Single by George Strait

from the album Love Is Everything
- Released: July 15, 2013
- Genre: Country
- Length: 3:46
- Label: MCA Nashville
- Songwriters: Dean Dillon Bubba Strait George Strait
- Producers: Tony Brown George Strait

George Strait singles chronology
| "Give It All We Got Tonight" (2012) | "I Believe" (2013) | "I Got a Car" (2013) |

= I Believe (George Strait song) =

"I Believe" is a song recorded by American country music singer George Strait. It was written by Strait, his son Bubba, and Dean Dillon. It was released on July 15, 2013, as the second single from his album Love Is Everything.

==Content==
Strait and his band had finished recording the album when Norma, George's wife, made everyone unpack and cut the single, which was inspired by the victims of the Sandy Hook Elementary school shooting. Reviewers noted that "At its core, ‘I Believe’ is about faith — a subject this singer has approached with underrated deftness" and that Strait "puts his faith on display as never before." Strait was initially hesitant to include the song on the album for fear of misrepresenting the families of the victims or profiting off of them.

==Critical reception==
Billy Dukes of Taste of Country rated "I Believe" 4.5 out of 5 stars and calls it "arguably the best of the 13" and shouldn't keep him from earning a Song of the Year consideration.

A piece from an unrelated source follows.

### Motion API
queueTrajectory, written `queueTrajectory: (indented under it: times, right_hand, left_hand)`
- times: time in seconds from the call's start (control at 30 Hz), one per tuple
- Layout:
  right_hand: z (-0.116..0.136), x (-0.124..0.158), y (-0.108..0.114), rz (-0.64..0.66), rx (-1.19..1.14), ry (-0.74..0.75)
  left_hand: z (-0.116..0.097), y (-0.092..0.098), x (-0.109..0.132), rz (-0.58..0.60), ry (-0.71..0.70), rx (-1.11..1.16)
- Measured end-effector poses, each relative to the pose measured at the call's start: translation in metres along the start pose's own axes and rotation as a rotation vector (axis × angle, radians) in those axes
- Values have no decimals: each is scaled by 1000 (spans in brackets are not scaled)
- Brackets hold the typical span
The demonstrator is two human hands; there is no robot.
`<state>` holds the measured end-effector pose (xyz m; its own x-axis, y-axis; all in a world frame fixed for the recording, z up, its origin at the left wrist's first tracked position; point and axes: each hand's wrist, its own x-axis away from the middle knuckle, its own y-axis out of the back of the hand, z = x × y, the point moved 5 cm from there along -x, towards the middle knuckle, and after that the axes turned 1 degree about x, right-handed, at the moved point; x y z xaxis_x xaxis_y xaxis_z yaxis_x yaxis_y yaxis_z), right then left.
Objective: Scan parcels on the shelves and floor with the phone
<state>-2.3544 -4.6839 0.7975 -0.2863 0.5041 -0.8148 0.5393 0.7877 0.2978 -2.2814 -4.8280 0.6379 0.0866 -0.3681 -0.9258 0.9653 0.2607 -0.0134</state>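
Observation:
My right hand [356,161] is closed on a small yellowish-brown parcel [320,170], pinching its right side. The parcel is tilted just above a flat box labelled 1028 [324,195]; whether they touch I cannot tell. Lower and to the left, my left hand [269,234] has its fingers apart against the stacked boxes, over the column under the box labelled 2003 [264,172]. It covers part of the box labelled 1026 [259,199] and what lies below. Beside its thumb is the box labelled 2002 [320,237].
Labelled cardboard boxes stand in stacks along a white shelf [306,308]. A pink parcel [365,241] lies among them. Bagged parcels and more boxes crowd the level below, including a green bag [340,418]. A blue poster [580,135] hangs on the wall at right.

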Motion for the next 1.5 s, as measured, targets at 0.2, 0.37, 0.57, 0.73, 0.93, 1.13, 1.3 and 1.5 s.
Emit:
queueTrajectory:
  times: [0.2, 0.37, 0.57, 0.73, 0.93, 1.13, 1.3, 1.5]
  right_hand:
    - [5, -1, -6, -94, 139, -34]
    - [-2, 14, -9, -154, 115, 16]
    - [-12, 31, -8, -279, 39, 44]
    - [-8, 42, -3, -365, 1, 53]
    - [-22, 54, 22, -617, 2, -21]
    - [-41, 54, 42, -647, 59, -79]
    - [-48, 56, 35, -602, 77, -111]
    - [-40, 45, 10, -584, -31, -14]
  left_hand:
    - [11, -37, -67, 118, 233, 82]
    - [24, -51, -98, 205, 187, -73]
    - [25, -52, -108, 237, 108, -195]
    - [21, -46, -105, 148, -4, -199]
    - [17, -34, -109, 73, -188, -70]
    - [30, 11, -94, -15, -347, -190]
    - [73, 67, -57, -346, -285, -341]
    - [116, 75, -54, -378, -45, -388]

Leeann Ward of Country Universe gave the song an A. She states, "Strait’s voice is as solid as ever" and that "he perfectly emotes the sincerity and compassion that a song of this magnitude requires." She finishes by saying "I Believe" is "just a tribute from a humble man conveying a simple sentiment of real heartbreak, buoyed by faith and hope."

==Chart performance==
"I Believe" debuted and peaked at number 50 on the U.S. Billboard Country Airplay chart for the week of August 3, 2013, making it the first single of Strait's career to miss the Top 40.

| Chart (2013) | Peak position |
|---|---|
| US Country Airplay (Billboard) | 50 |

==Later uses==
Performed as the last song of Hand in Hand: A Benefit for Hurricane Relief it was, by Strait and others, in September 2017, in the wake of Hurricane Harvey and Hurricane Irma.